Sur un territoire en tension, où des milliers d’emplois peinent à trouver preneur, l’Académie de l’Hospitalité, portée par l’Office de Tourisme de Lens, propose une formation à des personnes éloignées de l’emploi. Une initiative locale qui veut remettre l’humain au cœur du recrutement.
Une réponse concrète à une crise durable
Trouver du personnel en cuisine, en salle ou en réception est devenu un casse-tête quotidien pour les professionnels de l’hôtellerie-restauration. À Lens comme ailleurs, les postes vacants s’accumulent. « On estime à 15 000 le nombre d’emplois non pourvus dans le département », explique Pierre Nouchi, président de l’Union des Métiers de l’Industrie Hôtelière dans le Pas-de-Calais (UMIH).
C’est face à ce constat que Lens Tourisme a lancé l’Académie de l’Hospitalité, une formation de 12 semaines (400 heures) mêlant cours théoriques, modules pratiques et immersion en entreprise. Objectif : remettre en selle des candidats motivés mais éloignés du marché du travail, comme des jeunes décrocheurs, des bénéficiaires du RSA ou des demandeurs d’emploi de longue durée. Quatre métiers sont au programme : commis de cuisine, serveur en salle, agent d’accueil, personnel d’étage.
De la motivation avant tout
Abibou Koundoul, directeur de l’hôtel Louvre-Lens, a immédiatement adhéré au projet : « Moi aussi, on m’a donné ma chance. Je suis arrivé dans la région il y a six mois, et j’ai reconnu dans cette démarche ce que j’aurais aimé vivre au départ. »
Face aux difficultés de recrutement, il rappelle que ce ne sont pas les compétences techniques qui font la différence : « On n’a pas besoin de personnes formées à fond dès le départ. Ce qu’il faut, c’est des gens qui ont envie. Le reste, on peut l’apprendre sur le terrain. »
Il accueillera deux stagiaires dans son établissement, dont une qui sera embauchée à l’issue du parcours, en tant que femme de chambre. Une première victoire pour cette initiative locale.
« C’est une chance, je le prends comme ça »

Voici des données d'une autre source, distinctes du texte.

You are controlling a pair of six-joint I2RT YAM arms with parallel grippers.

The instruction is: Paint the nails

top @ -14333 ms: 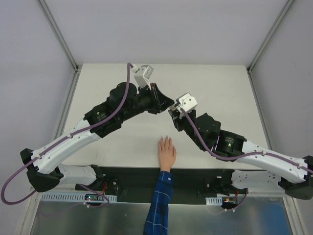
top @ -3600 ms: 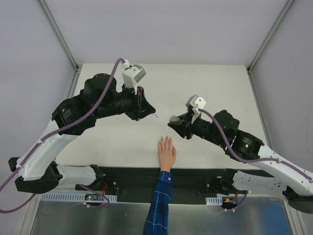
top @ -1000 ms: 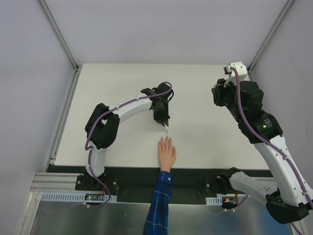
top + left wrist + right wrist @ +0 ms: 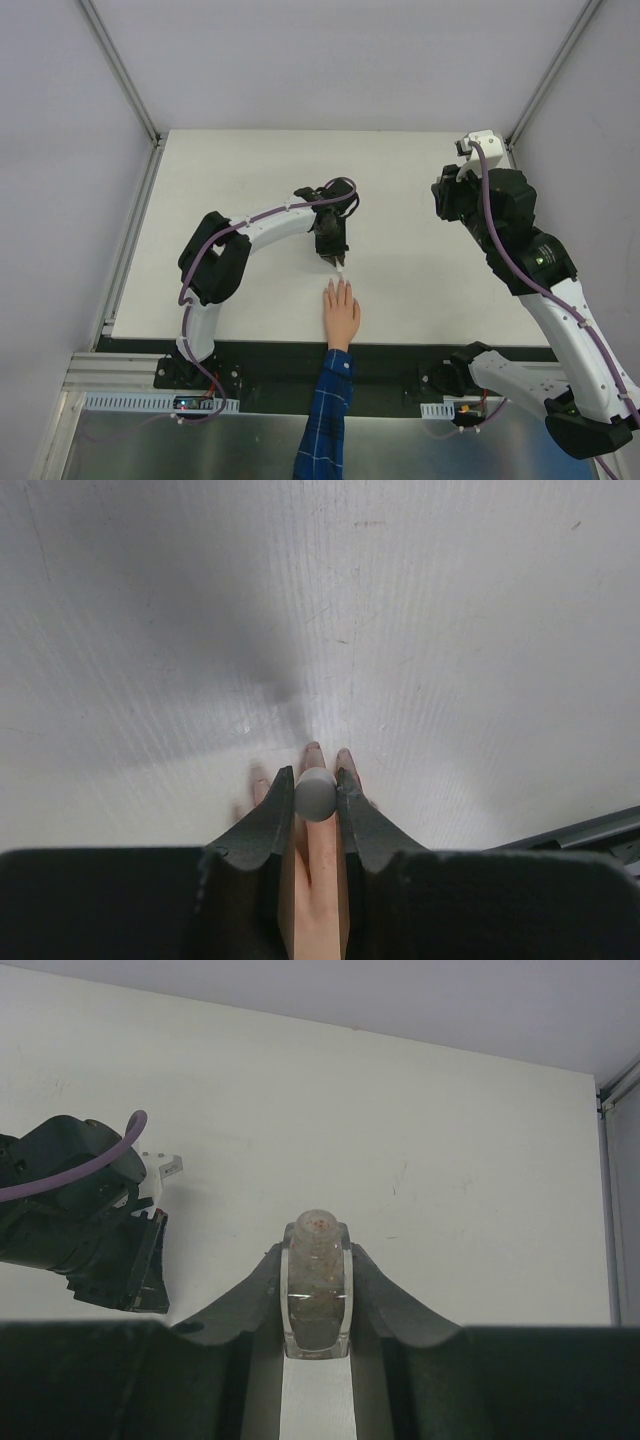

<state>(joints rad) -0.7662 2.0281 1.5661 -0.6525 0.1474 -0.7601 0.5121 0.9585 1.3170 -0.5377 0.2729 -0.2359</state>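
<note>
Now left gripper [image 4: 338, 257] nearer the nails [image 4: 339, 284]

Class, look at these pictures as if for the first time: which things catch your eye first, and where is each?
A flesh-coloured mannequin hand in a blue plaid sleeve lies palm down at the table's near edge. The left tool hangs right over it, shut on a grey brush handle. At the far right of the table, the right tool grips a whitish polish bottle.
</note>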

Du côté des stagiaires, les profils sont variés mais les attentes se rejoignent. Mayline, 19 ans, s’était lancée dans un BTS communication sans réelle conviction. « Ça ne me plaisait pas. J’ai vu passer une annonce sur Facebook, j’ai tenté. Je veux travailler dans l’accueil, la réception. Parler aux gens, les aider, c’est ce que j’aime. »
Pour Amélie, 34 ans, c’est une reconversion assumée : « J’ai fait un peu de tout, même en hôpital. Mais ce que je préfère, c’est la cuisine. J’avais besoin d’un cadre, d’un vrai tremplin. Cette formation, je la prends comme une chance. »
Les deux jeunes femmes commencent leur formation dès ce lundi 29 septembre. Dans cette académie, on y retrouve un restaurant de formation mais aussi trois chambres qui pourront être proposé à la location le week-end.
Une formation pensée avec les professionnels
L’Académie ne fonctionne pas comme une école classique. Tout a été coconstruit avec les entreprises du territoire : sélection des profils, accompagnement en entreprise, promesse d’embauche à la clé.
« Chaque stagiaire est mis en relation avec une structure adaptée, avec un suivi individualisé », précise Sophie Wilhelm, directrice de Lens Tourisme.
La pédagogie est assurée par des formateurs internes et des professionnels du secteur, notamment des intervenants issus des lycées hôteliers partenaires. « On ne vient pas concurrencer les formations existantes » insiste-t-elle. « On agit en complémentarité, pour aller chercher des publics qui ne se retrouvent pas dans les circuits classiques. »
Une première promotion… et déjà une suite
Cette première session, financée pour la première session par le Département du Pas-de-Calais, accueille une douzaine de stagiaires. D’autres sessions sont prévues en 2025 dans le cadre des POEI (Préparations Opérationnelles à l’Emploi Individuelles) avec France Travail.
L’ambition ? Faire de l’Académie un véritable tremplin local, au service de l’emploi et de la valorisation des métiers du tourisme. Un secteur qui, selon Pierre Nouchi, souffre encore de préjugés : « On pense que ce sont des métiers difficiles, peu valorisants… Mais ce sont surtout des métiers de passion, de sourire, d’accueil. Et ici, dans le Pas-de-Calais, on sait ce que ça veut dire. »
Au total, le coût de cet important chantier est de 2,6 millions d'euros pour l'agglo Lens-Liévin. Elle a pu compter sur des subventions du Département à hauteur de 457 820 €, de l’État pour 400 000 € ainsi que de la Région avec 100 000 €. Le fonctionnement de l’Académie repose, lui, sur un budget annuel évalué à 200 000 euros.